● What to do: An exact copy of the lines from the one containing "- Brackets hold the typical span" through the end of the material is all that is wanted; transcribe only those.

● Supplied material:
=======
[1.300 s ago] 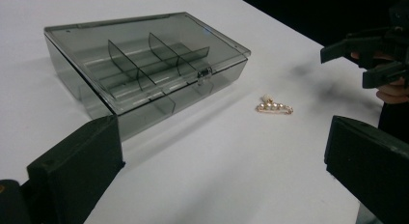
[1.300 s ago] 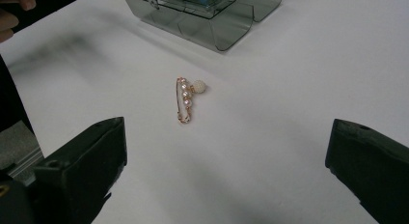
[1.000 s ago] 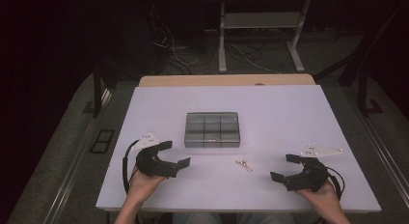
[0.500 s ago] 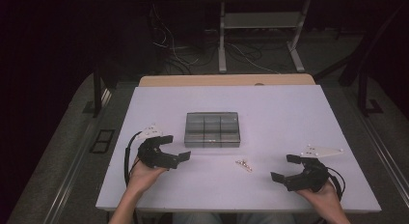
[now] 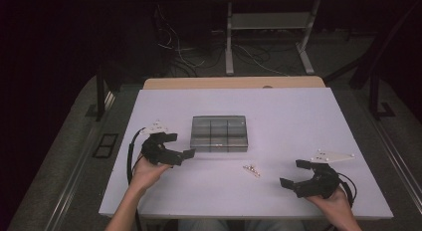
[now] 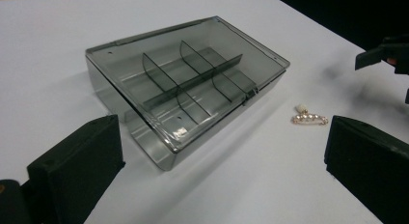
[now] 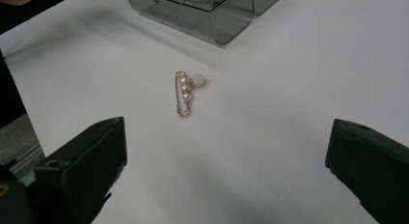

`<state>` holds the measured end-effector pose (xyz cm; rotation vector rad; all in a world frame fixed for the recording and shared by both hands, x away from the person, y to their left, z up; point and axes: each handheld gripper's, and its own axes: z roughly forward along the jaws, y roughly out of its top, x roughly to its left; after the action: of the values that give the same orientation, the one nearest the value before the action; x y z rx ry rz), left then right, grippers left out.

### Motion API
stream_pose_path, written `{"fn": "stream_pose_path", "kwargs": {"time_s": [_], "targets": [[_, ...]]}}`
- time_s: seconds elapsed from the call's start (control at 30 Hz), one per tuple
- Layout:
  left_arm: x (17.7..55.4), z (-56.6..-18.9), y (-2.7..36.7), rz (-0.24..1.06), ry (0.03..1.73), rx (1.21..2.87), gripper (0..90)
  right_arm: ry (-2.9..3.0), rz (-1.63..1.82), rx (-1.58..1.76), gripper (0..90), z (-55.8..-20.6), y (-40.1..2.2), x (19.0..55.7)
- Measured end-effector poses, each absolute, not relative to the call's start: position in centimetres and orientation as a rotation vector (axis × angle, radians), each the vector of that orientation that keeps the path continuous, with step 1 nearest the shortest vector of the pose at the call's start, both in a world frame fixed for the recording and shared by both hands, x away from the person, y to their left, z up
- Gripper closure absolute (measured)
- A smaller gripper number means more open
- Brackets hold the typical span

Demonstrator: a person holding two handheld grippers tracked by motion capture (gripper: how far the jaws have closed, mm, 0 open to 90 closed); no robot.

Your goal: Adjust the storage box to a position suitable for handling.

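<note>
A smoky clear plastic box (image 5: 219, 133) with dividers sits shut at the table's middle; in the left gripper view the box (image 6: 188, 84) lies just ahead of the jaws. A small gold pin with pearls (image 5: 251, 169) lies on the table in front of the box, seen close as the pin (image 7: 186, 93) and as the pin (image 6: 308, 117). My left gripper (image 5: 179, 146) hovers open just left of the box's front corner. My right gripper (image 5: 296, 173) stands open near the front right, pointing toward the pin, with nothing between its jaws.
The white table (image 5: 278, 111) has a wooden strip along its far edge (image 5: 234, 82). Beyond it stand a metal stand's legs (image 5: 268, 47) and cables on the dark floor. Cables trail from both grippers.
My left gripper has moved forward and right, closer to the box's front left corner. The right gripper has barely shifted.
</note>
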<state>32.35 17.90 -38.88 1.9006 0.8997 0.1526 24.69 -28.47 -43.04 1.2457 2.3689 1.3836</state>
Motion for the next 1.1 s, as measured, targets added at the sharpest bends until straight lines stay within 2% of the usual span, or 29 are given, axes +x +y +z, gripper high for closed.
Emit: {"fn": "stream_pose_path", "kwargs": {"time_s": [0.67,0.77,0.83,0.97,1.1], "targets": [[35.3,-38.2,19.5,0.166,0.932,1.972,0.6,2.381,1.365,1.243,0.8,-43.2,-28.3,24.7],[35.7,-38.1,19.8,0.185,0.945,1.977,6.1,2.38,1.364,1.241,0.7,-43.2,-28.3,24.7],[36.0,-38.0,20.1,0.19,0.946,1.984,13.6,2.38,1.362,1.238,0.8,-43.2,-28.3,24.7],[36.7,-38.1,20.3,0.206,0.961,2.019,15.9,2.377,1.364,1.242,0.7,-43.2,-28.3,24.7],[37.3,-38.2,20.8,0.199,0.972,2.031,35.6,2.381,1.36,1.239,0.7,-43.2,-28.3,24.7]]}}
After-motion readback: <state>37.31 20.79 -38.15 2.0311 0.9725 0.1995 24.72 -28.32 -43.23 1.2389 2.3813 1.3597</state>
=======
● Response to this exercise:
- Brackets hold the typical span

Demonstrator: a person holding two handheld grippers tracked by motion capture (gripper: how far the jaws have closed, mm, 0 open to 90 closed); no robot.

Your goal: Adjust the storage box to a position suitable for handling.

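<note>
A smoky clear plastic box (image 5: 219, 133) with dividers sits shut at the table's middle; in the left gripper view the box (image 6: 188, 84) lies just ahead of the jaws. A small gold pin with pearls (image 5: 251, 169) lies on the table in front of the box, seen close as the pin (image 7: 186, 93) and as the pin (image 6: 308, 117). My left gripper (image 5: 179, 146) hovers open just left of the box's front corner. My right gripper (image 5: 296, 173) stands open near the front right, pointing toward the pin, with nothing between its jaws.
The white table (image 5: 278, 111) has a wooden strip along its far edge (image 5: 234, 82). Beyond it stand a metal stand's legs (image 5: 268, 47) and cables on the dark floor. Cables trail from both grippers.
My left gripper has moved forward and right, closer to the box's front left corner. The right gripper has barely shifted.
</note>
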<state>32.35 17.90 -38.88 1.9006 0.8997 0.1526 24.69 -28.47 -43.04 1.2457 2.3689 1.3836</state>
Motion for the next 1.1 s, as measured, targets added at the sharpest bends until straight lines stay within 2% of the usual span, or 29 are given, axes +x +y +z, gripper high for closed.
Emit: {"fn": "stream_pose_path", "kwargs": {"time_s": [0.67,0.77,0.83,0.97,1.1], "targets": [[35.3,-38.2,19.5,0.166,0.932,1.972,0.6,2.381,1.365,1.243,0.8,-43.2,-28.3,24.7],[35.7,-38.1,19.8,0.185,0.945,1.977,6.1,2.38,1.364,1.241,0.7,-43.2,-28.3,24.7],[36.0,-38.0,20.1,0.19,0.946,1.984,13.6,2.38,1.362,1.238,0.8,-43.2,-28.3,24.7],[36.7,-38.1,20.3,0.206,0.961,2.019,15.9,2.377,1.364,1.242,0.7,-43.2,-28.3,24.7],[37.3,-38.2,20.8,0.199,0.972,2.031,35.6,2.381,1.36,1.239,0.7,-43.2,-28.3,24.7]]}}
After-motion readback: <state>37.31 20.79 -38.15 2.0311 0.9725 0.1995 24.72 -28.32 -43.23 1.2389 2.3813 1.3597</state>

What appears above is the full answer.